§ **Work to be completed**:
Each line of the listing that holds "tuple" counts once; report how many there are, and nothing more.

*** Opening Entries supplied ***

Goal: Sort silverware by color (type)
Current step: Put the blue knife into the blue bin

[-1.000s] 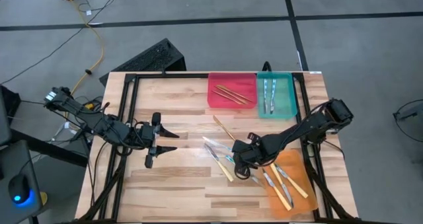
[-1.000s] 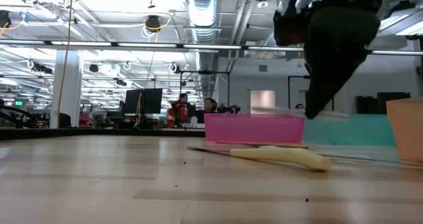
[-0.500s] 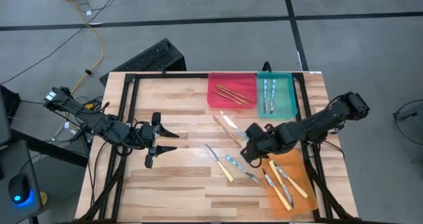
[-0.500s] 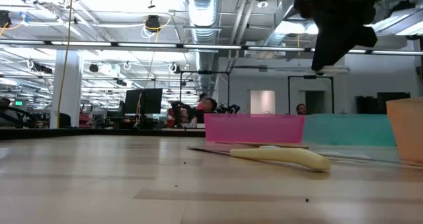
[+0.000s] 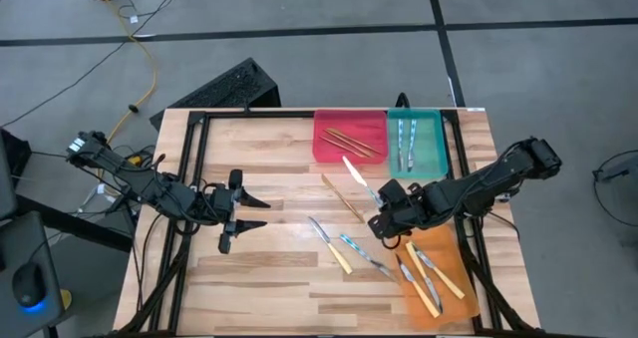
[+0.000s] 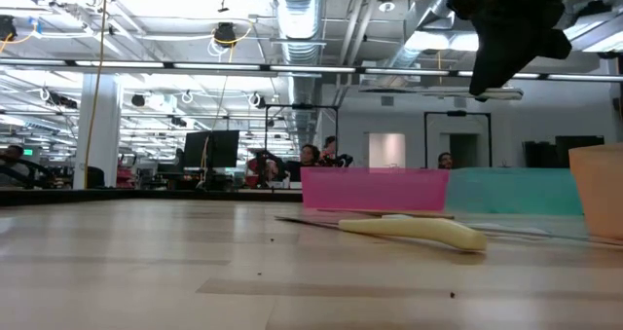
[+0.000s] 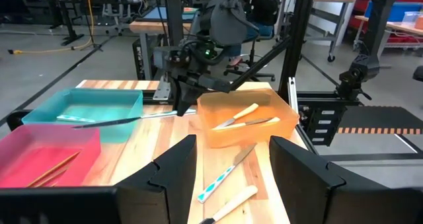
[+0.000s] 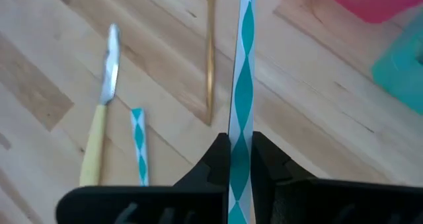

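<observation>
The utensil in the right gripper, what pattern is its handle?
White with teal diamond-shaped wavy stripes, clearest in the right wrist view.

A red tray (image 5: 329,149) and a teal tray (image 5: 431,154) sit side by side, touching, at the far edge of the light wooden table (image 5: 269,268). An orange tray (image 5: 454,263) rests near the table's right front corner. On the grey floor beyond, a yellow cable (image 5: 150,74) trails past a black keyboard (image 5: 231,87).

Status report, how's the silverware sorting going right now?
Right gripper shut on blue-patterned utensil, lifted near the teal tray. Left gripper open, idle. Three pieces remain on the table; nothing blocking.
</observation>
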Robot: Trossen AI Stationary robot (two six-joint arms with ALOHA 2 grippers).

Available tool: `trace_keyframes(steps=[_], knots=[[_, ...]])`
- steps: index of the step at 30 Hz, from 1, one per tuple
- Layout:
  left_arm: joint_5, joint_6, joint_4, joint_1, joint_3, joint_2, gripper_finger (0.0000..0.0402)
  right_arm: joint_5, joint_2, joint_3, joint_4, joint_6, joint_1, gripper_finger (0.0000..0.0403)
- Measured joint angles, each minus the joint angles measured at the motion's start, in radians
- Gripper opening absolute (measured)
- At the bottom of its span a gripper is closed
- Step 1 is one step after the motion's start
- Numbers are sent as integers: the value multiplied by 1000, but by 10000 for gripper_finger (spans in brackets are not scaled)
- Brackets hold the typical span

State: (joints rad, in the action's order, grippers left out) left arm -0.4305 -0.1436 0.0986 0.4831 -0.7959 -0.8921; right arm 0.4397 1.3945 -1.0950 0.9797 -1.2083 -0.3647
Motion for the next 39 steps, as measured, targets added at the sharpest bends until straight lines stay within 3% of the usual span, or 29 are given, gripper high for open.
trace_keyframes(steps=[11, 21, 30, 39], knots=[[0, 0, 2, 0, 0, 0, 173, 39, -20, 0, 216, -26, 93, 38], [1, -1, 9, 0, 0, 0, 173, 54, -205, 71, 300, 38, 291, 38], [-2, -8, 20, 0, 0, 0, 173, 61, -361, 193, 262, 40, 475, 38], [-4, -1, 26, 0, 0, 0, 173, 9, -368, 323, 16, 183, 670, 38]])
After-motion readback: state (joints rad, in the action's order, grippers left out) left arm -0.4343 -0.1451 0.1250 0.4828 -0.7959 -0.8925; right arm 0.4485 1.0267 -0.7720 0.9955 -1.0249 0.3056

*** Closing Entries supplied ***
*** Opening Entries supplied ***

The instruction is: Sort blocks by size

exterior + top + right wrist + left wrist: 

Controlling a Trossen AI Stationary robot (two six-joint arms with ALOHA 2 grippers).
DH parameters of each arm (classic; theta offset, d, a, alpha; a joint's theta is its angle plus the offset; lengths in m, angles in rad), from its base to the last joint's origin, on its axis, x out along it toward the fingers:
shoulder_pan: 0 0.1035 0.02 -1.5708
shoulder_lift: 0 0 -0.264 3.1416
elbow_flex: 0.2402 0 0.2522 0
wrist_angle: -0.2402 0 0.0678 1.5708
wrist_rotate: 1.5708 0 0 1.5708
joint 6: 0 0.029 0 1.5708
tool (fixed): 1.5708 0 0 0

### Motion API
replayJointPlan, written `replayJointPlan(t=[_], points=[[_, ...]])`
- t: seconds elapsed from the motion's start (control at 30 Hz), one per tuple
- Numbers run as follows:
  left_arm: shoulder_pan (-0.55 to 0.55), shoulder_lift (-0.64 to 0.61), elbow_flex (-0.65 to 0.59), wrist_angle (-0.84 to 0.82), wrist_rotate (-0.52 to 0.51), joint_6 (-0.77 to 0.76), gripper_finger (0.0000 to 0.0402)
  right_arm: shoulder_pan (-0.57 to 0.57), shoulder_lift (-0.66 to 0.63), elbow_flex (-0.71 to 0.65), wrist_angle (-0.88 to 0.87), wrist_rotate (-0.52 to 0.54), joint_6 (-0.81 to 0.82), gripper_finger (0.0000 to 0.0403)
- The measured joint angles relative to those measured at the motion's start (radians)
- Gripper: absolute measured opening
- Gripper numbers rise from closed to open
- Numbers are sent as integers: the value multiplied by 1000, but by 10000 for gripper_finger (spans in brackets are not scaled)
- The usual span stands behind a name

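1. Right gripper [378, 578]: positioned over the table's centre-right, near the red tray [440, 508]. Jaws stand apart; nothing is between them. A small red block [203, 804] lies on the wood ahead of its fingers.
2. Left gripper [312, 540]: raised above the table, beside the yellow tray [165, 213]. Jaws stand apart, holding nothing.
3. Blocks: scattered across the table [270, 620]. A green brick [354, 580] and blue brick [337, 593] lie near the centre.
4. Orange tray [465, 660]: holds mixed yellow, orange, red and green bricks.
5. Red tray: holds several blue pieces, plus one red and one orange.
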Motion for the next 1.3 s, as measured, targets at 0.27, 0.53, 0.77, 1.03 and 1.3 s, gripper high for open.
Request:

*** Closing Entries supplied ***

§ **Answer box**:
2